Este artigo tem como objetivo analisar, sob uma perspectiva teórica e empírica, a Demonstração do Valor Adicionado (DVA) como instrumento de mensuração da riqueza gerada pelas empresas e sua respectiva distribuição entre os diversos agentes econômicos que contribuem para a atividade empresarial. Ao resgatar os fundamentos econômicos do conceito de valor adicionado, o estudo também busca avaliar a utilidade da DVA na formulação de políticas públicas, na análise setorial e regional do PIB, e no aprimoramento da transparência corporativa perante os stakeholders.
Embora a DVA tenha se tornado obrigatória no Brasil apenas a
partir da Lei 11.638/2007 — aplicável às companhias abertas, conforme o artigo
176 da Lei das Sociedades por Ações (Lei 6.404/76) — seu conteúdo extrapola a
lógica tradicional da Demonstração do Resultado do Exercício (DRE), ao
incorporar uma visão mais abrangente e social da atividade empresarial. Em vez
de limitar-se à apuração do lucro líquido destinado aos acionistas, a DVA
evidencia a riqueza econômica total criada pela entidade, apresentando sua
alocação entre empregados, governo, financiadores e acionistas. Com isso, a DVA
torna-se um instrumento potencialmente mais alinhado à ideia de accountability
diante de uma multiplicidade de partes interessadas.

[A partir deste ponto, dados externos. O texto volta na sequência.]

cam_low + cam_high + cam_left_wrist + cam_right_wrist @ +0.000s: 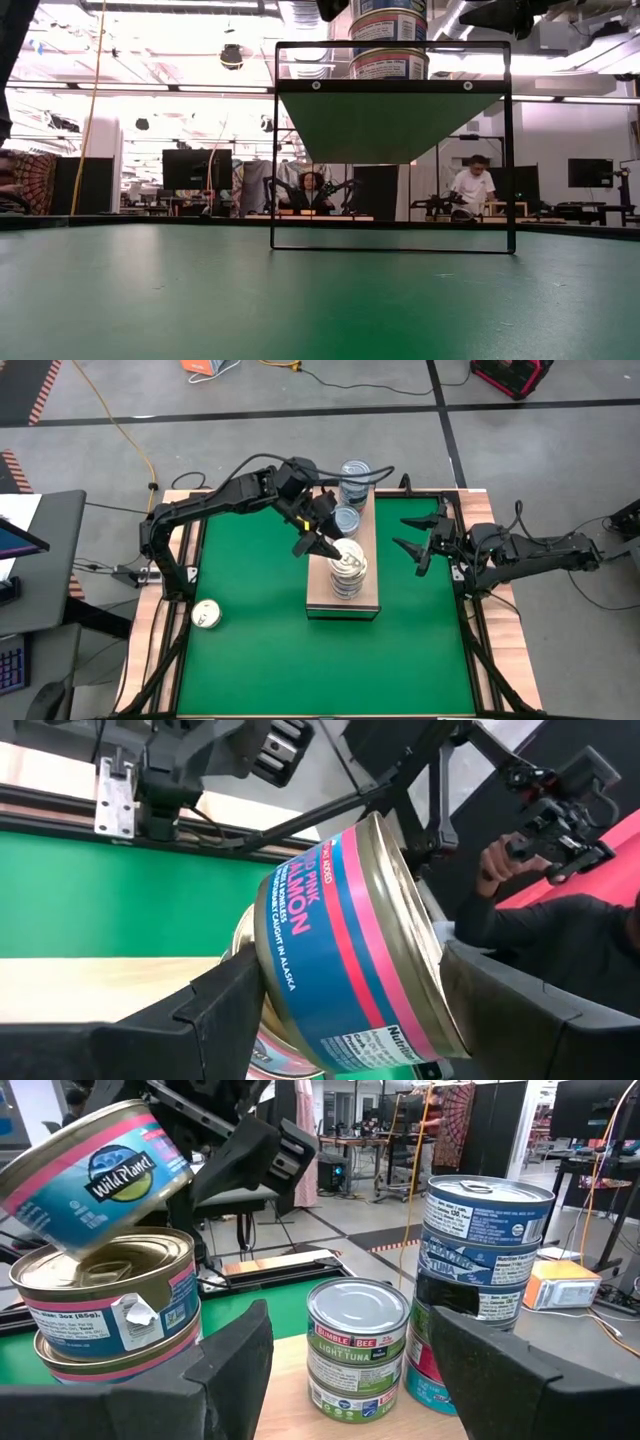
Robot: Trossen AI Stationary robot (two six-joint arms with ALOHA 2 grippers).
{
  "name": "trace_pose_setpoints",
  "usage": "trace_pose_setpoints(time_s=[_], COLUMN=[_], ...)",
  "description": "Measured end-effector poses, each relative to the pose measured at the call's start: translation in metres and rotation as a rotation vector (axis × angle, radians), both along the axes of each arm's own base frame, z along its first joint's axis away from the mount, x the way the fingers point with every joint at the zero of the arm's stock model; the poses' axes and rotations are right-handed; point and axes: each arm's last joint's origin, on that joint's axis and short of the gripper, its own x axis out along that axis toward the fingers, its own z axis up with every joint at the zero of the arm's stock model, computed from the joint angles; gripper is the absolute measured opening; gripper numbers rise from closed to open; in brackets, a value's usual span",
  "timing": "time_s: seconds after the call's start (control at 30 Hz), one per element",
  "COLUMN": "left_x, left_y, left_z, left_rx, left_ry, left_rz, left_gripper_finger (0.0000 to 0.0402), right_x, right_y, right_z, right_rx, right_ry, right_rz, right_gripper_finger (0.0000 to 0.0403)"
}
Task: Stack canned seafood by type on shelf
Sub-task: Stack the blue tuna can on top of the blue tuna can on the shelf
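The shelf (322,592) is a light-wood block on the green mat. It carries three stacks of tins: a blue one (355,478) at its far end, a short one (347,518) in the middle, and a pink-banded one (348,575) near its front. My left gripper (325,548) is over that front stack, shut on a blue-and-pink salmon tin (340,950). A single white-topped tin (207,614) lies flat on the mat to the left. My right gripper (418,532) waits open at the table's right edge, facing the shelf. My left gripper pinches the salmon tin between its two fingers (225,1005), one on each side of the tin's label wall (290,970). It comes slanting down from the table's far left. The tin is tilted, and its lower edge (85,1240) sits at the top of the front stack (110,1305).
In the right wrist view, the Light Tuna stack (358,1345) and the taller blue stack (480,1270) stand close beside the front stack. Black frame rails (470,610) border the mat. Bare green mat (260,660) stretches left of and in front of the shelf. People sit beyond the table.
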Motion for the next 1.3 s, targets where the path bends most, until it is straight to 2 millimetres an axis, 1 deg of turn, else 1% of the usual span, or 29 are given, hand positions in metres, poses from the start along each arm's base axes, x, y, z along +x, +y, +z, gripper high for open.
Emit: trace_pose_setpoints(time_s=[0.2, 0.33, 0.47, 0.77, 0.83, 1.03, 1.17, 1.3], left_x=[0.0, 0.0, -0.001, 0.0, -0.001, -0.009, -0.021, -0.029], left_y=[0.004, 0.003, 0.006, 0.004, 0.004, 0.001, 0.0, -0.008], left_z=[0.0, -0.001, 0.001, 0.001, 0.006, 0.029, 0.035, 0.029], left_rx=[0.023, 0.054, 0.036, 0.085, 0.101, 0.167, 0.264, 0.348], left_ry=[-0.005, -0.02, -0.022, -0.048, -0.069, -0.132, -0.074, 0.045], left_rz=[0.023, 0.009, 0.015, 0.015, 0.012, 0.012, 0.03, 0.031], left_gripper_finger=[0.0285, 0.0285, 0.0285, 0.0285, 0.0285, 0.0285, 0.0282, 0.0276], right_x=[0.0, 0.0, 0.0, 0.0, 0.0, 0.0, 0.0, 0.0], right_y=[0.0, 0.0, 0.0, 0.0, 0.0, 0.0, 0.0, 0.0], right_z=[0.0, 0.0, 0.0, 0.0, 0.0, 0.0, -0.001, -0.003], right_rx=[0.0, 0.0, 0.0, -0.001, -0.001, -0.001, -0.001, 0.001], right_ry=[0.0, 0.0, 0.0, 0.0, 0.0, 0.004, 0.014, 0.028], right_rz=[0.0, 0.0, 0.001, 0.001, 0.001, 0.001, 0.001, 0.001], right_gripper_finger=[0.0294, 0.0294, 0.0294, 0.0294, 0.0294, 0.0294, 0.0294, 0.0294])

O dilema prático que motivará a análise ao longo deste
trabalho pode ser sintetizado da seguinte forma: seria a DVA um instrumento
meramente informativo, com baixa utilidade prática, ou ela de fato contribui
para ampliar a transparência, a análise da geração de valor pelas empresas e a
mensuração da sua contribuição socioeconômica? Essa pergunta se impõe não
apenas para pesquisadores e professores de contabilidade, mas também para
reguladores, analistas e gestores, especialmente em um contexto em que se intensificam
os debates sobre responsabilidade social corporativa, sustentabilidade e
governança pública da informação contábil.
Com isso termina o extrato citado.